The Uganda Cabinet has recognized Kiswahili as an official language and instructed that it be made a compulsory subject in primary and secondary schools.
To oversee the adoption of Kiswahili as the second national (official) language, the government established the Uganda National Kiswahili Council in 2019.
As a courtesy to the East African Community, the cabinet is scheduled to provide the documentation for approval on Monday, September 9, according to State Minister of Gender Peace Mutuuzo.
Since it is the most frequently spoken language in the East African area, it is anticipated that learning the language will make it simpler to develop strong bonds of trust when dealing with diverse individuals. Hon Mutuuzo further disclosed that Due to the difficulty of communicating in all 65 Ugandan languages, Kiswahili would be the only language spoken on Uganda Airlines aircraft.
According to Uganda, the Cabinet’s decision is in keeping with the instruction of the 21st East African Community (EAC) Summit, which was held in February 2021 and commanded the expedition of the adoption of Kiswahili, English, and French as the bloc’s official languages.

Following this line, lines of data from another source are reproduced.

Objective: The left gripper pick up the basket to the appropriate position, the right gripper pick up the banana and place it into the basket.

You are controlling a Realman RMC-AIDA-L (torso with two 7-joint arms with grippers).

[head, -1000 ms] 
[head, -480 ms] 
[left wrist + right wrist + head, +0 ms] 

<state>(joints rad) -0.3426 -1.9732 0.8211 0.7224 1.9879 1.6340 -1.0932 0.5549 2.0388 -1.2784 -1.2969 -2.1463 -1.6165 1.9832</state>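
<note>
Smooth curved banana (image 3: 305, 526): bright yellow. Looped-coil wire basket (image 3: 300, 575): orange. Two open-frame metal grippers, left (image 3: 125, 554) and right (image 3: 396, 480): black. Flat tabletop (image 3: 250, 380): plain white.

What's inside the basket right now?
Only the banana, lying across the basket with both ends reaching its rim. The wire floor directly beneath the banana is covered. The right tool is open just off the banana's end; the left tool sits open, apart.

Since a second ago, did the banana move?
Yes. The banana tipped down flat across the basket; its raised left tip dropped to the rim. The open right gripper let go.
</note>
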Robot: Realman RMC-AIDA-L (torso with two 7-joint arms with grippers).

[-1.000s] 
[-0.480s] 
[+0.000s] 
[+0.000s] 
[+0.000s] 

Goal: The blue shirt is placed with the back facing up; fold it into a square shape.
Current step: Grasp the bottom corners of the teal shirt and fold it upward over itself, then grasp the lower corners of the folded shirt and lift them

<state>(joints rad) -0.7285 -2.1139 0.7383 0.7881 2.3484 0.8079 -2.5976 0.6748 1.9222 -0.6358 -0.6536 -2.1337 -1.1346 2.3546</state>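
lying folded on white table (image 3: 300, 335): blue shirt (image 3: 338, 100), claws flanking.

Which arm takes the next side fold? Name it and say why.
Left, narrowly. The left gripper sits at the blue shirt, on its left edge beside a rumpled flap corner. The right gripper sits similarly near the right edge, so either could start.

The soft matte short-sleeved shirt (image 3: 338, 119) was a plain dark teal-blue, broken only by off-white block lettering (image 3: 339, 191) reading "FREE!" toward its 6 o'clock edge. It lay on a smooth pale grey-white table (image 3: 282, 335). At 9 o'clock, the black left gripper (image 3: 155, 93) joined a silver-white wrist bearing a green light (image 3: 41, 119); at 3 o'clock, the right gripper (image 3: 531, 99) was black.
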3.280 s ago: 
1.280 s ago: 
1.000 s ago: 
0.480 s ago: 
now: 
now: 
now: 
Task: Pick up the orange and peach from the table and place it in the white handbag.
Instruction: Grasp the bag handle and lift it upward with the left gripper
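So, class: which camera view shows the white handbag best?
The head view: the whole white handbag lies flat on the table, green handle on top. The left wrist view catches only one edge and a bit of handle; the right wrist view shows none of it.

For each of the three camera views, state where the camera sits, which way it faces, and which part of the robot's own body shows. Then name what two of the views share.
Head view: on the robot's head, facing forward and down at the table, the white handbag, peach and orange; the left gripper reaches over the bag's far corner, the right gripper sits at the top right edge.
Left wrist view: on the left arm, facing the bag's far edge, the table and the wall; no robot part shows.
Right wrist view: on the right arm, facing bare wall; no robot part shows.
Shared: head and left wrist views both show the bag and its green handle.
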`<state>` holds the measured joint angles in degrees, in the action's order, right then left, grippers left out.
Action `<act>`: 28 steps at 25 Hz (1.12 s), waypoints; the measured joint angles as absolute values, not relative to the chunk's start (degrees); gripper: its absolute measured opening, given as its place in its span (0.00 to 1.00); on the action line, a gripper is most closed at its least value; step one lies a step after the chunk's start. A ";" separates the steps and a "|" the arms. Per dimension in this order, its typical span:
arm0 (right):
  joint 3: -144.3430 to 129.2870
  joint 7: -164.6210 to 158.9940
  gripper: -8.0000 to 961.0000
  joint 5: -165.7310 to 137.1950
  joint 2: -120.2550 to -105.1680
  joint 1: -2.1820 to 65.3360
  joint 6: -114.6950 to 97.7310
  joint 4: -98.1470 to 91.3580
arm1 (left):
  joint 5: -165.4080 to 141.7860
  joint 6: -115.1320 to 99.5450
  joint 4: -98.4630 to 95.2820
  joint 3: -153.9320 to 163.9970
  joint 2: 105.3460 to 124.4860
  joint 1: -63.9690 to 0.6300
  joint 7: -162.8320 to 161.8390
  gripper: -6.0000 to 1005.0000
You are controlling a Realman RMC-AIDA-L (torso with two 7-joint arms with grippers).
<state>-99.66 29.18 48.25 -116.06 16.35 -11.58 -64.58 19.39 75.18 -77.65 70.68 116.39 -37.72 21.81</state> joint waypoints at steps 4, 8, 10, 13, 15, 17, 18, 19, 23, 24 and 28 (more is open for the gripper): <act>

The Cabinet suggested making the teaching of Kiswahili in primary and secondary schools mandatory and testable. A statement on the Cabinet resolutions said that it was also decided to start training programs for the media, Parliament, and Cabinet.
Since gaining its independence in 1962, only English has been the official language of Uganda. Kiswahili was suggested in 2005 to be the second official language, but secondary schools have only offered it as an elective since 2017.
Kiswahili was chosen as the official language of the EAC in 2017 despite being the lingua franca of the area and widely used as both the national and official language of Tanzania. Tanzania, Kenya, Uganda, Rwanda, Burundi, South Sudan, and most recently the Democratic Republic of Congo are all members of the EAC.
Since 2010 and since 1964, Kiswahili has been the official language of Kenya. Kiswahili became a required subject beginning in primary school in Burundi in 2007, while Rwanda designated it an official language in 2017.
From southern Somalia, eastern DRC, Malawi, Zambia, Mozambique, and the Comoros Islands to South Sudan, Kiswahili is the most widely spoken African language. It was added to the list of official languages of the African Union in 2004 along with English, Portuguese, Arabic, and French.
In addition to English, Portuguese, and French, the Southern African Development Community (SADC), of which Tanzania is a member, added Kiswahili as a fourth official language in 2019.